Transgenic mice represent a versatile experimental approach for understanding the pathways by which the immune system regulates responsiveness to self-antigens, thereby establishing self-tolerance. The introduction of immunoglobulin and T cell receptor genes with specificity for self-antigens into the germline of mice has enabled the fate of self-reactive lymphocyte precursors to be followed in vivo. The influence of both developmentally regulated, and tissue-specific gene expression on tolerance to self-antigens has been addressed using transgenic mice expressing novel self-antigens under the transcriptional control of heterologous gene promoters. The generation of transgenic mice expressing structurally altered forms of self-antigens has allowed the role of antigen-processing in the induction of tolerance to be examined.
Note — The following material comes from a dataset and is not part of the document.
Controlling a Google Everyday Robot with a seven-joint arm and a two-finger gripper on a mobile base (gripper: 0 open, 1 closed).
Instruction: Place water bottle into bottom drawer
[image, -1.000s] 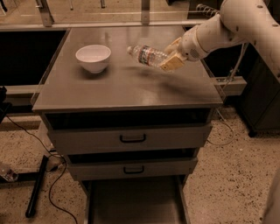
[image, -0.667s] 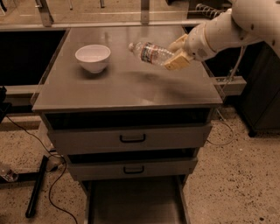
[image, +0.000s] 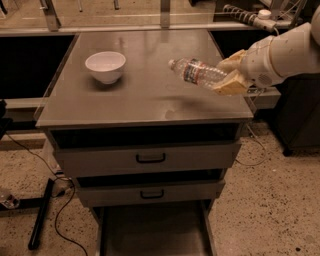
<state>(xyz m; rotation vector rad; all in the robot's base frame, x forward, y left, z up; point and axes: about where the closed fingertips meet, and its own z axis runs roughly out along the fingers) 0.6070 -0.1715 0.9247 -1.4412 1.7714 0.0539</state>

Significantly, while these studies have confirmed the classically derived principles of immunological self-tolerance, they also point to the existence of pathways, as yet undefined, by which tolerance to self-antigens may be implemented and maintained.

转基因小鼠对自身抗原的耐受性。
转基因小鼠为理解免疫系统调节对自身抗原的反应从而建立自身耐受性的途径提供了一种通用的实验方法。将具有自身抗原特异性的免疫球蛋白和T细胞受体基因引入小鼠种系,使体内的自我反应性淋巴细胞前体的命运得以遵循。利用在外源基因启动子转录控制下表达新型自身抗原的转基因小鼠,研究了发育调控和组织特异性基因表达对自身抗原耐受性的影响。表达自身抗原结构改变形式的转基因小鼠的产生使得抗原加工在诱导耐受性中的作用得以检验。值得注意的是,虽然这些研究已经证实了免疫自身耐受性的经典衍生原则,但它们也指出存在尚未定义的途径,通过这些途径可以实现和维持对自身抗原的耐受性。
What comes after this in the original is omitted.